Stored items
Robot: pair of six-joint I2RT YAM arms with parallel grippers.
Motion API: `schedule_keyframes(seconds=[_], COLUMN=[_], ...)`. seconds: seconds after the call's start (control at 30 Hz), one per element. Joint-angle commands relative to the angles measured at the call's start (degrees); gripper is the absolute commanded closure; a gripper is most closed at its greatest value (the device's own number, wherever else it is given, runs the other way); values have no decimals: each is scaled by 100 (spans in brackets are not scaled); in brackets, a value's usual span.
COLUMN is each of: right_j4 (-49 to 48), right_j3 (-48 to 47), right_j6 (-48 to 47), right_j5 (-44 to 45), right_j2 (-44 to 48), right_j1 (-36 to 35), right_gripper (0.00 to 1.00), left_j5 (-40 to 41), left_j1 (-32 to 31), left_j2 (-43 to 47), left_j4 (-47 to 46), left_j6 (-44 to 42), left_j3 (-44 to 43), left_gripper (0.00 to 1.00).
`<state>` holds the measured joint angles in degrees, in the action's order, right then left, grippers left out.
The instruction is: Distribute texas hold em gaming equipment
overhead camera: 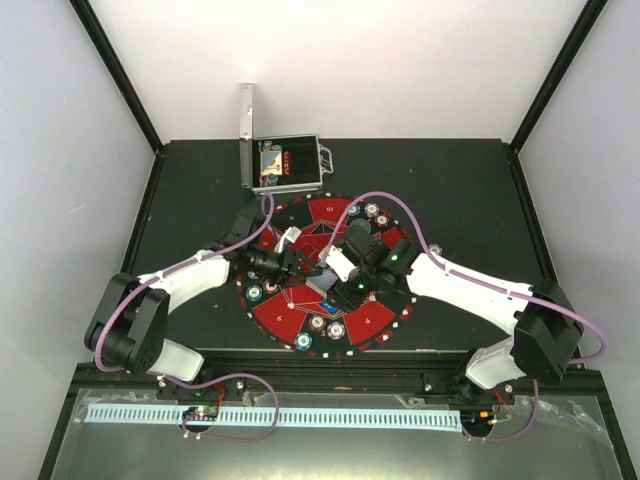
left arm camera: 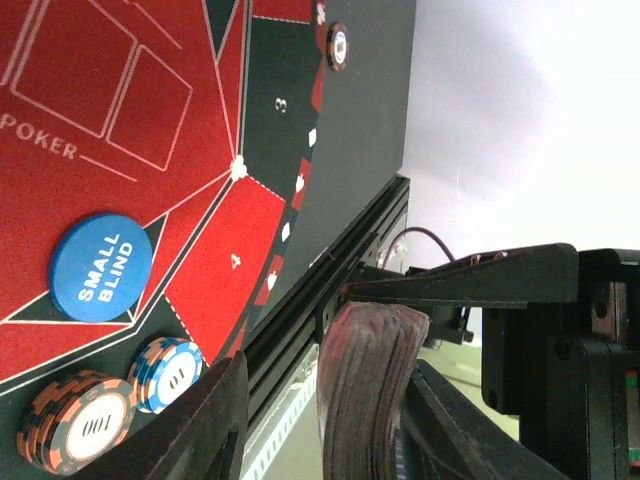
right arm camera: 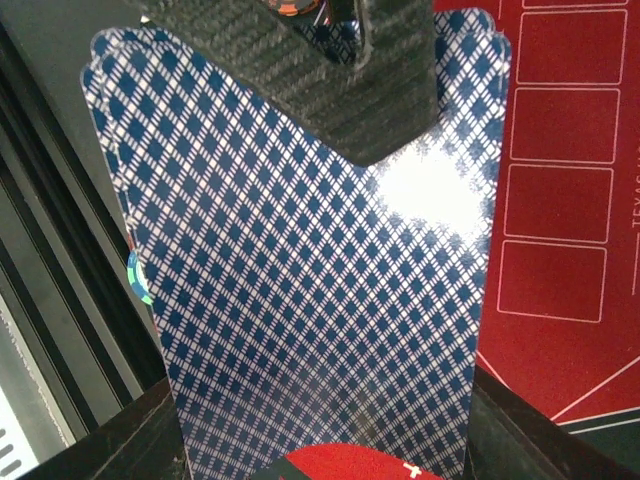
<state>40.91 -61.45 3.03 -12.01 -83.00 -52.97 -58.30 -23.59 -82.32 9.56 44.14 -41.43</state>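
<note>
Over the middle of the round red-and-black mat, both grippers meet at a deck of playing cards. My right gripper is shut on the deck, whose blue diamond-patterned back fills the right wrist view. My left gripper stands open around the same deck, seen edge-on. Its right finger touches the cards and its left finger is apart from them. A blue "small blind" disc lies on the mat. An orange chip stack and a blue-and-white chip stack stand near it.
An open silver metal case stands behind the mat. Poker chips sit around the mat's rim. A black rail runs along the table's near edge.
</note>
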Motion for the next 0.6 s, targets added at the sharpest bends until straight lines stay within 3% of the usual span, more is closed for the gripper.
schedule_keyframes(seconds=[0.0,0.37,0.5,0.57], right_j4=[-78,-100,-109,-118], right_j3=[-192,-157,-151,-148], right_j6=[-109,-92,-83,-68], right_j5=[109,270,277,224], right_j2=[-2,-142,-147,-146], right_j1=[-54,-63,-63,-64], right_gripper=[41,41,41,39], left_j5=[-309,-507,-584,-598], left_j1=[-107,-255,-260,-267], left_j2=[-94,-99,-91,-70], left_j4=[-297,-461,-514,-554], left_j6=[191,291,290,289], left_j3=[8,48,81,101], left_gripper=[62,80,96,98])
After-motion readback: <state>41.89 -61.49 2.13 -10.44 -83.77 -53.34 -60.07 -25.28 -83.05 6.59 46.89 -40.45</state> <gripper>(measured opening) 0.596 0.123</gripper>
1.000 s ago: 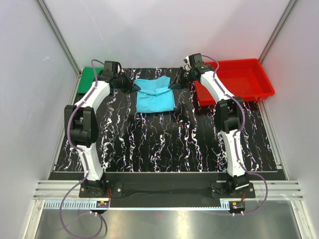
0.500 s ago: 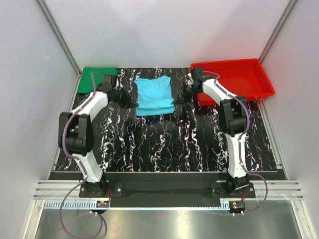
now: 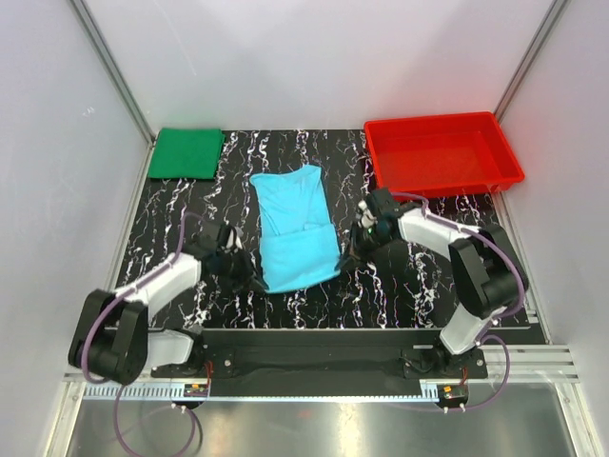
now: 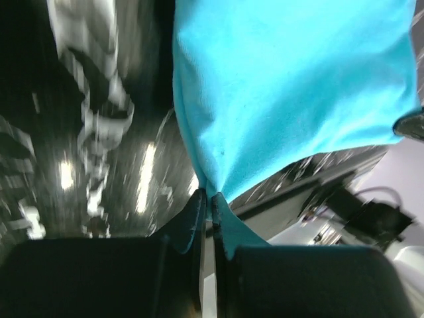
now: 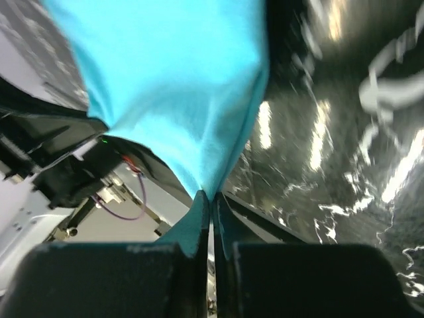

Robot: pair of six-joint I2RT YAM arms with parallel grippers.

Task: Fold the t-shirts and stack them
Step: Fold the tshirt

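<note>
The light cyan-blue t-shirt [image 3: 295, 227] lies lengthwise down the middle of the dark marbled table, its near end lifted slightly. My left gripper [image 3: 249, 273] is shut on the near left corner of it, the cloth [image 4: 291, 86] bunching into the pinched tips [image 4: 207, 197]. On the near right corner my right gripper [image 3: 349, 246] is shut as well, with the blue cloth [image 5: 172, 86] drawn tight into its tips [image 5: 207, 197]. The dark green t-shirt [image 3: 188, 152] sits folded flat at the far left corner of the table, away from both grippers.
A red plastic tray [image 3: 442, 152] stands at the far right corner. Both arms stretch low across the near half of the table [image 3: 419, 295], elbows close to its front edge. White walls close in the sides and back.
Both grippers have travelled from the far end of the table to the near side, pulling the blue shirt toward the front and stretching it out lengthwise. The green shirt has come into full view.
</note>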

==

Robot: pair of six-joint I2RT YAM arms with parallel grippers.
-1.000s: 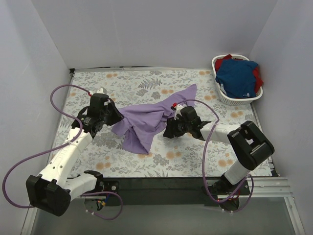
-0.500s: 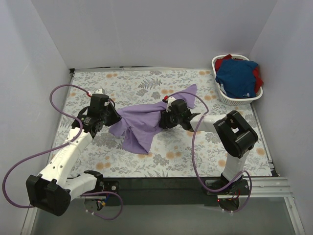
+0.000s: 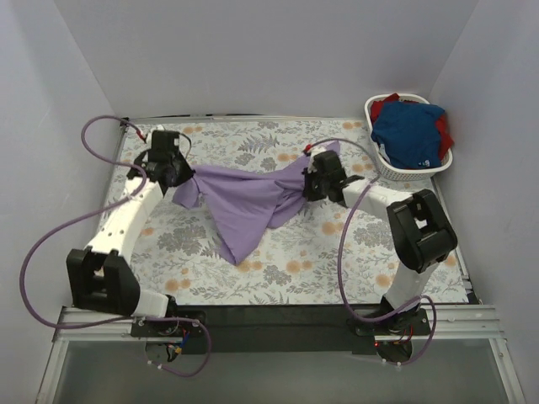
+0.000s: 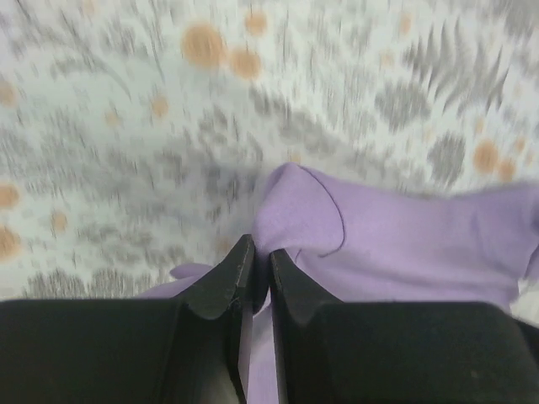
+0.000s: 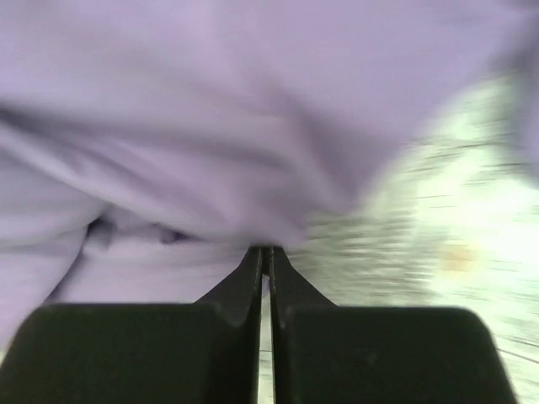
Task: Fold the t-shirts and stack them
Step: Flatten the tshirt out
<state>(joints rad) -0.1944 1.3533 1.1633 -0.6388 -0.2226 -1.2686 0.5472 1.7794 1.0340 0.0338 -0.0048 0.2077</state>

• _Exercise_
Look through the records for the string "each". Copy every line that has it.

• _Finished exercise_
Motion API: `schedule_keyframes(seconds=[_], COLUMN=[_], ...)`. seconds: seconds after the call's start (control at 30 Hz), one per element. Joint-angle commands relative to the angles measured at the call's start (degrees); gripper is the absolute commanded closure; a gripper is most closed at its greatest value (the device's own number, wherever else it is given, runs the other way); values have no decimals: each is scaled by 100 (spans in brackets are not scaled); in brackets, a value's usual span.
COLUMN is each of: right_j4 (-49 to 48), right_j3 (-48 to 47), right_j6 (-48 to 47), right_j5 (-44 to 45), right_j2 (-44 to 48), right_j1 (-36 to 35), right_gripper (0.00 to 1.00), left_j5 (-40 to 41), left_j1 (-32 to 31), left_j2 (-43 to 47), left_j4 (-47 to 46), left_j6 (-44 to 42), left_j3 (-44 to 43), left_gripper (0.00 to 1.00).

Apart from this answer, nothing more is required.